研修中ということを忘れて、今すぐ手を取り不動産屋に行こうか、と良からぬ妄想をしていると、不意に逢沢と目があった。反論する気満々だ。
個人の立場を述べたら、次はディスカッションに移る。
まず逢沢が挙手して、次々に質問される。
『いずれ子供が高校生や大学生、あるいは社会人になった時に都心の学校、会社を選んだ時に交通費にどれだけ費用がかかるか。』『都心に緑を増やし、やり方さえ合えば地域のコミュニティも快適さを増すのではないか。寧ろ、雁字搦めのご近所付き合いで個人のプライバシーは保たれるのか。』
など、逢沢の中でボルテージがあがっているのがわかる。
それに対し、川嶋さんは頷きながらも『郊外』の立場を崩さない。
両親共フルタイムの共働きで祖父母とも疎遠だったという川嶋さんは、海を見るのも木に親しむのも稀だったという。

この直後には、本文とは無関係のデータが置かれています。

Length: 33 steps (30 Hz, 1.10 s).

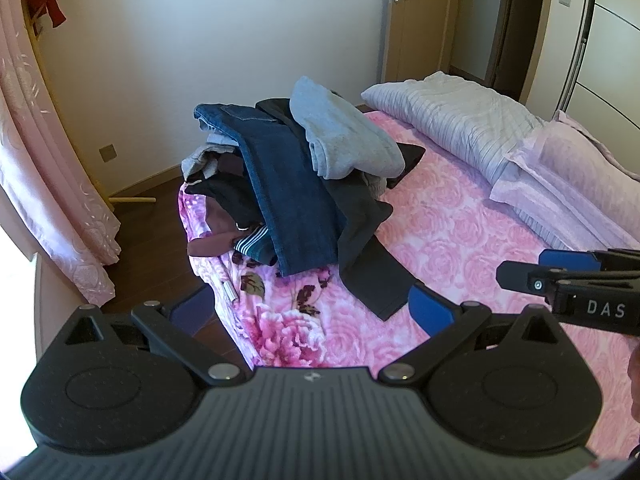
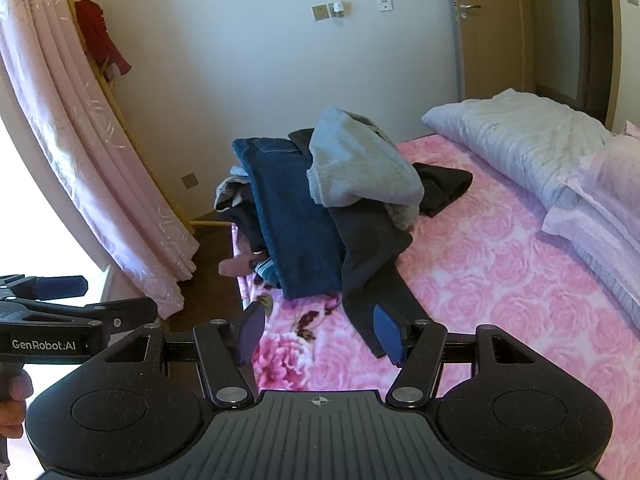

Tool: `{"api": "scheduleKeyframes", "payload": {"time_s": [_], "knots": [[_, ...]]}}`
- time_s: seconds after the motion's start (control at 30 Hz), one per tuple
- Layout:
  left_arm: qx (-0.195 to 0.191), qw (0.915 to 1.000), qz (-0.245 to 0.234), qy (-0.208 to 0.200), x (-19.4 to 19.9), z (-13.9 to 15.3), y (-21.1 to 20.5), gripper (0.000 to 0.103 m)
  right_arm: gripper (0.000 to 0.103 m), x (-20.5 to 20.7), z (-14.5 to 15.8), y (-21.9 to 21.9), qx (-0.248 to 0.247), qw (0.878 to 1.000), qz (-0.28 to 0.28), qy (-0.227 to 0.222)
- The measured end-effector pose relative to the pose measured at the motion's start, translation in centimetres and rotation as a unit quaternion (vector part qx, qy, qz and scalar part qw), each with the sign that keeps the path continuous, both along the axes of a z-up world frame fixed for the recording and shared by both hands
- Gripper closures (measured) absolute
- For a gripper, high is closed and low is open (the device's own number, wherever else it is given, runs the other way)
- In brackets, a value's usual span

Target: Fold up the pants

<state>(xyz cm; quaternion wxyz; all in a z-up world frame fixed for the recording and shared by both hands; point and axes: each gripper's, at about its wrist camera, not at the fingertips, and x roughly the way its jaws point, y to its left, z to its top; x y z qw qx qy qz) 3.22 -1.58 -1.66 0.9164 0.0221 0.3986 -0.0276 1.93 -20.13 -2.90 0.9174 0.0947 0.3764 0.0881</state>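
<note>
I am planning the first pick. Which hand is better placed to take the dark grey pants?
Probably the right gripper: its open jaws frame the hem of the dark grey pants. The left gripper is open too, aimed nearer the bed corner.

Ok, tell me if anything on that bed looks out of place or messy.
Yes: an unfolded heap of clothes sits at the bed's corner. Blue jeans and dark grey pants trail down from it, a grey sweatshirt is slumped on top, and a maroon garment hangs over the edge.
</note>
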Motion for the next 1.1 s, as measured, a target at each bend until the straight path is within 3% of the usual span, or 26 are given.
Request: {"api": "scheduleKeyframes", "payload": {"time_s": [0.23, 0.47, 0.77, 1.1], "knots": [[0.000, 0.9999, -0.014, 0.010, 2.9, -0.3, 0.5, 0.001, 0.046, 1.9, -0.4, -0.5, 0.004, 1.000, -0.013, 0.004], [-0.006, 0.9992, -0.029, 0.029, 8.3, -1.7, 2.1, 0.001, 0.046, 6.3, -1.4, -0.6, 0.013, 0.999, -0.033, 0.017], [-0.012, 0.9970, -0.055, 0.053, 19.3, -3.8, 4.9, 0.003, 0.046, 15.6, -3.6, 0.2, 0.014, 0.997, -0.063, 0.042], [-0.004, 0.9931, -0.099, 0.063, 32.6, -5.4, 6.7, 0.006, 0.046, 27.9, -5.4, 1.6, -0.004, 0.996, -0.087, 0.037]]}}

ーー社会人になり、街しか知らない自分の視野の狭さに嘆いたこと。
Iターンを考えたこと。
郊外に家を建てることで、便利な街の良さも見出せ、家族の声や家のにおいに落ち着くという心のバランスが取れると思う。
といった持論を展開させた。
結局の所、個人の価値観の問題だ。家を建てるという人生で最大の買い物に、誰もがオリジナリティを持っていて当然。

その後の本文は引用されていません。